• Problem statement: Return every line below exactly, without dropping any.

━━ Records shown

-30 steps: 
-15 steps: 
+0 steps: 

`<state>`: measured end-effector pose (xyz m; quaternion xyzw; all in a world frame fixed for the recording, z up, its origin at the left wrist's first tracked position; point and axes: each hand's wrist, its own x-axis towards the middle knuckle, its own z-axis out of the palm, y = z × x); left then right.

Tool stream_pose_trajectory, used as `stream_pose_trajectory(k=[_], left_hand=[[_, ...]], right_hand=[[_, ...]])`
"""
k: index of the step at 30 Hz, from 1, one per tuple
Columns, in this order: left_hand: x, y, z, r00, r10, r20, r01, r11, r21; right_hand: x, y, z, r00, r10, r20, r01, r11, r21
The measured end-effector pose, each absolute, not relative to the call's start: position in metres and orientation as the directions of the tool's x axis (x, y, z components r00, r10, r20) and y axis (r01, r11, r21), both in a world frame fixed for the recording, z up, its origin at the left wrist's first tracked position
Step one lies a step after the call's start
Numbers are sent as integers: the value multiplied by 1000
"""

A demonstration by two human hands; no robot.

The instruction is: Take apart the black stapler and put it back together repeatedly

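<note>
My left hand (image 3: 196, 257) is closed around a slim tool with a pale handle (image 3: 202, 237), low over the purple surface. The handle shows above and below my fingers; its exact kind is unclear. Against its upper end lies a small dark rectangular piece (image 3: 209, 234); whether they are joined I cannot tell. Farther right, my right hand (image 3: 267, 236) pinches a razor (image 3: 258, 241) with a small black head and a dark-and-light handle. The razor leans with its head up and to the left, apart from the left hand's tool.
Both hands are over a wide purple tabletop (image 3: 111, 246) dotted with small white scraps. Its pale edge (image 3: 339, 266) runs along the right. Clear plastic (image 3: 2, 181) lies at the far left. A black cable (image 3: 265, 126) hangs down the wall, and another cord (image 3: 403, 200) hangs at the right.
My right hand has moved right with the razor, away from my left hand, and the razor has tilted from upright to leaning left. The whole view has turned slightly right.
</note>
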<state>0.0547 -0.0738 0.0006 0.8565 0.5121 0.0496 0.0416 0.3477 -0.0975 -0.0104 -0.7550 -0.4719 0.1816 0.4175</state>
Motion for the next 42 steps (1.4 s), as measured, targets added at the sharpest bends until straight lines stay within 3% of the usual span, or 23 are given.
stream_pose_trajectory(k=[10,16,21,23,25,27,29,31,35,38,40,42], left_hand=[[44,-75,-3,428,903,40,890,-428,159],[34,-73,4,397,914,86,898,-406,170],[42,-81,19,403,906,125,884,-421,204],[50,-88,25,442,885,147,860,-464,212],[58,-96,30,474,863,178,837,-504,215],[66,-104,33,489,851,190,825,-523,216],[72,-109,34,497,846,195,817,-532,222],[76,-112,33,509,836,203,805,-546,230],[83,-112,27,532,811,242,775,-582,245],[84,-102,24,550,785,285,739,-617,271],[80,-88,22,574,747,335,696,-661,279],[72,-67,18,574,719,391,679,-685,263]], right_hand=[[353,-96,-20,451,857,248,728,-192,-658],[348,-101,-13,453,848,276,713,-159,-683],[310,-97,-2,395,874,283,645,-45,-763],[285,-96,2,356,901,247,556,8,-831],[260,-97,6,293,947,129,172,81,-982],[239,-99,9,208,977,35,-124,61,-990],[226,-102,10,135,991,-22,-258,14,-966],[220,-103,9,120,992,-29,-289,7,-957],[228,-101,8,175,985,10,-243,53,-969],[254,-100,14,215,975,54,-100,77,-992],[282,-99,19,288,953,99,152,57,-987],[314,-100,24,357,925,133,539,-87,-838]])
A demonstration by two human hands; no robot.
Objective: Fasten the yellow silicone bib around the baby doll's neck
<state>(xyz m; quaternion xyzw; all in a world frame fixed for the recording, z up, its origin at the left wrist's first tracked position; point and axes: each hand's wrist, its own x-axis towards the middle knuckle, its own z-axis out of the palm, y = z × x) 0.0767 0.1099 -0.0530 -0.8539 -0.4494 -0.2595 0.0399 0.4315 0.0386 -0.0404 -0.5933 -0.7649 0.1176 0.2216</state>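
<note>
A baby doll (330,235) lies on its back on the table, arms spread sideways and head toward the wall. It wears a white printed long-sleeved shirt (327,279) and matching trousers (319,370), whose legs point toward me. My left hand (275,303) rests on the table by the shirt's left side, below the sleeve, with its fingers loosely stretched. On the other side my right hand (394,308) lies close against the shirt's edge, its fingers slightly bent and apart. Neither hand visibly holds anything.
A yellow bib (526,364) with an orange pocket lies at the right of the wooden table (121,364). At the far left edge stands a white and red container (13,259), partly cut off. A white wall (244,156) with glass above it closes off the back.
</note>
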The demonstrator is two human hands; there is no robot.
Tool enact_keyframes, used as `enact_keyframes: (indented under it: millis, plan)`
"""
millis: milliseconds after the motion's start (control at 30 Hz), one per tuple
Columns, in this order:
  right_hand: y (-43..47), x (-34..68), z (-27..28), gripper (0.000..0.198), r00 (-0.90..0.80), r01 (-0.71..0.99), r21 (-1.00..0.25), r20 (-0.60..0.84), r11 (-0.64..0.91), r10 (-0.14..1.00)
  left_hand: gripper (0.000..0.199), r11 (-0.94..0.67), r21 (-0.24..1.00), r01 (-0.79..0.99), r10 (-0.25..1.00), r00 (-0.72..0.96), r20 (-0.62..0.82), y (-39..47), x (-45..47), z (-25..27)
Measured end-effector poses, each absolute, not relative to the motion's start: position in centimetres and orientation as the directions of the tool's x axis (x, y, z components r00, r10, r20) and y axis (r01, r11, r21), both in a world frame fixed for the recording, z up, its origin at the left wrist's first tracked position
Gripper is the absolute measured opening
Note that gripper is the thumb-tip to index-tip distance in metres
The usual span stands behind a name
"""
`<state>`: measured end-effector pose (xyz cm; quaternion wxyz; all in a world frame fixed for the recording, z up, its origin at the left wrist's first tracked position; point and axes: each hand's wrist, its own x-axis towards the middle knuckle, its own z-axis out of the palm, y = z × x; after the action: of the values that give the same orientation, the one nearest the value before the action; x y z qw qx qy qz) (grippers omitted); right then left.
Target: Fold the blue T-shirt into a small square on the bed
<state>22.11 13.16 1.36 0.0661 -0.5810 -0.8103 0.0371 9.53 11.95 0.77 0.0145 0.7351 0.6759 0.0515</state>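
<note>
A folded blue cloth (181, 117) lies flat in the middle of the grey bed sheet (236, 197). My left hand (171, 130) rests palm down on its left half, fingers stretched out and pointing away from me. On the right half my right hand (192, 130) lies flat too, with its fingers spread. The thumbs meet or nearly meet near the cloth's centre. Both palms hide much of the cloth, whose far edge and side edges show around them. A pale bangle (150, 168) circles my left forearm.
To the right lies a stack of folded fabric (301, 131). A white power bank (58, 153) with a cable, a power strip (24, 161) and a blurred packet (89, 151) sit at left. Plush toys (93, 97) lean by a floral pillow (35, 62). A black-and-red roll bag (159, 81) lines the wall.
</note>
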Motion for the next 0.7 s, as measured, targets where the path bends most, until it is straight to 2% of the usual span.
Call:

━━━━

• Task solution:
-30 steps: 
-15 steps: 
+0 steps: 

`<state>`: measured end-effector pose (xyz m; quaternion xyzw; all in a world frame fixed for the recording, z up, its origin at the left wrist's first tracked position; point and axes: each hand's wrist, its own x-axis towards the middle knuckle, its own z-axis out of the palm, y = z × x); left then right.

Tool stream_pose_trajectory, used as `stream_pose_trajectory(k=[_], left_hand=[[_, ...]], right_hand=[[_, ...]])`
"""
k: index of the step at 30 Hz, from 1, one per tuple
Columns, in this order: left_hand: x, y, z, r00, r10, r20, r01, r11, r21; right_hand: x, y, z, r00, r10, r20, r01, r11, r21
The measured end-effector pose, each absolute, not relative to the call's start: position in metres and orientation as the directions of the tool's x axis (x, y, z components r00, r10, r20) and y axis (r01, r11, r21), both in a world frame fixed for the recording, z up, its origin at the left wrist's first tracked position
Step one lies a step after the call's start
Numbers are sent as integers: the value multiplied by 1000
"""

A demonstration by two human hands; no robot.

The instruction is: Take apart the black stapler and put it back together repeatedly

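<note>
My left hand (image 3: 196, 257) is closed around a slim tool with a pale handle (image 3: 202, 237), low over the purple surface. The handle shows above and below my fingers; its exact kind is unclear. Against its upper end lies a small dark rectangular piece (image 3: 209, 234); whether they are joined I cannot tell. Farther right, my right hand (image 3: 267, 236) pinches a razor (image 3: 258, 241) with a small black head and a dark-and-light handle. The razor leans with its head up and to the left, apart from the left hand's tool.
Both hands are over a wide purple tabletop (image 3: 111, 246) dotted with small white scraps. Its pale edge (image 3: 339, 266) runs along the right. Clear plastic (image 3: 2, 181) lies at the far left. A black cable (image 3: 265, 126) hangs down the wall, and another cord (image 3: 403, 200) hangs at the right.
My right hand has moved right with the razor, away from my left hand, and the razor has tilted from upright to leaning left. The whole view has turned slightly right.
</note>
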<state>0.0547 -0.0738 0.0006 0.8565 0.5121 0.0496 0.0416 0.3477 -0.0975 -0.0104 -0.7550 -0.4719 0.1816 0.4175</state>
Motion for the next 42 steps (1.4 s), as measured, targets added at the sharpest bends until straight lines stay within 3% of the usual span, or 23 are given.
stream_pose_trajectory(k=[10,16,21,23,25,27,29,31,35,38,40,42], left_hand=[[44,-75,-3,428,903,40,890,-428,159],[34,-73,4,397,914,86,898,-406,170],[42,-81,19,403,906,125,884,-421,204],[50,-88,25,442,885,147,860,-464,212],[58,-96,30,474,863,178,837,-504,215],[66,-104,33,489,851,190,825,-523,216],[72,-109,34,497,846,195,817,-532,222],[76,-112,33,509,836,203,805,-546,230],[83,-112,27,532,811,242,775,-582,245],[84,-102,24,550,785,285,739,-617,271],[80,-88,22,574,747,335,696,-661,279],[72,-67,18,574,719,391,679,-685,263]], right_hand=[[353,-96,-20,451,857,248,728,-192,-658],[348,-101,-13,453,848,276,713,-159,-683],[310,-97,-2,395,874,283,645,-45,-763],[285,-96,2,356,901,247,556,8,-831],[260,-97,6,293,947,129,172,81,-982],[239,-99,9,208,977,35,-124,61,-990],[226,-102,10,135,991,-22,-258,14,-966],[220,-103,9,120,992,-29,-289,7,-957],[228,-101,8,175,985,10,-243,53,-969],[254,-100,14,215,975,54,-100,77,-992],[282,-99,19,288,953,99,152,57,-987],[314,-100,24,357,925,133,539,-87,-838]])
A demonstration by two human hands; no robot.
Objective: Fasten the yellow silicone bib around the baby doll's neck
<state>(xyz m; quaternion xyzw; all in a world frame fixed for the recording, z up, its origin at the left wrist's first tracked position; point and axes: each hand's wrist, its own x-axis towards the middle knuckle, its own z-axis out of the palm, y = z × x) 0.0767 0.1099 -0.0530 -0.8539 -0.4494 -0.2595 0.0399 0.4315 0.0386 -0.0404 -0.5933 -0.7649 0.1176 0.2216</state>
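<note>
A baby doll (330,235) lies on its back on the table, arms spread sideways and head toward the wall. It wears a white printed long-sleeved shirt (327,279) and matching trousers (319,370), whose legs point toward me. My left hand (275,303) rests on the table by the shirt's left side, below the sleeve, with its fingers loosely stretched. On the other side my right hand (394,308) lies close against the shirt's edge, its fingers slightly bent and apart. Neither hand visibly holds anything.
A yellow bib (526,364) with an orange pocket lies at the right of the wooden table (121,364). At the far left edge stands a white and red container (13,259), partly cut off. A white wall (244,156) with glass above it closes off the back.
</note>
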The demonstrator is two human hands; there is no robot.
Tool enact_keyframes, used as `enact_keyframes: (indented under it: millis, plan)`
"""
millis: milliseconds after the motion's start (control at 30 Hz), one per tuple
Columns, in this order:
  right_hand: y (-43..47), x (-34..68), z (-27..28), gripper (0.000..0.198), r00 (-0.90..0.80), r01 (-0.71..0.99), r21 (-1.00..0.25), r20 (-0.60..0.84), r11 (-0.64..0.91), r10 (-0.14..1.00)
  left_hand: gripper (0.000..0.199), r11 (-0.94..0.67), r21 (-0.24..1.00), r01 (-0.79..0.99), r10 (-0.25..1.00), r00 (-0.72..0.96), r20 (-0.62..0.82), y (-39..47), x (-45..47), z (-25..27)
Measured end-effector poses, each absolute, not relative to the motion's start: position in centimetres and orientation as the directions of the tool's x axis (x, y, z components r00, r10, r20) and y axis (r01, r11, r21), both in a world frame fixed for the recording, z up, its origin at the left wrist's first tracked position
Gripper is the absolute measured opening
Note that gripper is the thumb-tip to index-tip distance in metres
The usual span stands behind a name
"""
`<state>`: measured end-effector pose (xyz cm; quaternion wxyz; all in a world frame fixed for the recording, z up, its origin at the left wrist's first tracked position; point and axes: each hand's wrist, its own x-axis towards the middle knuckle, its own z-axis out of the palm, y = z × x; after the action: of the values that give the same orientation, the one nearest the value before the action; x y z qw qx qy qz) (grippers omitted); right then left.
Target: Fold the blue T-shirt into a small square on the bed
<state>22.11 13.16 1.36 0.0661 -0.5810 -0.8103 0.0371 9.53 11.95 0.77 0.0145 0.7351 0.6759 0.0515</state>
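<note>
A folded blue cloth (181, 117) lies flat in the middle of the grey bed sheet (236, 197). My left hand (171, 130) rests palm down on its left half, fingers stretched out and pointing away from me. On the right half my right hand (192, 130) lies flat too, with its fingers spread. The thumbs meet or nearly meet near the cloth's centre. Both palms hide much of the cloth, whose far edge and side edges show around them. A pale bangle (150, 168) circles my left forearm.
To the right lies a stack of folded fabric (301, 131). A white power bank (58, 153) with a cable, a power strip (24, 161) and a blurred packet (89, 151) sit at left. Plush toys (93, 97) lean by a floral pillow (35, 62). A black-and-red roll bag (159, 81) lines the wall.
</note>
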Motion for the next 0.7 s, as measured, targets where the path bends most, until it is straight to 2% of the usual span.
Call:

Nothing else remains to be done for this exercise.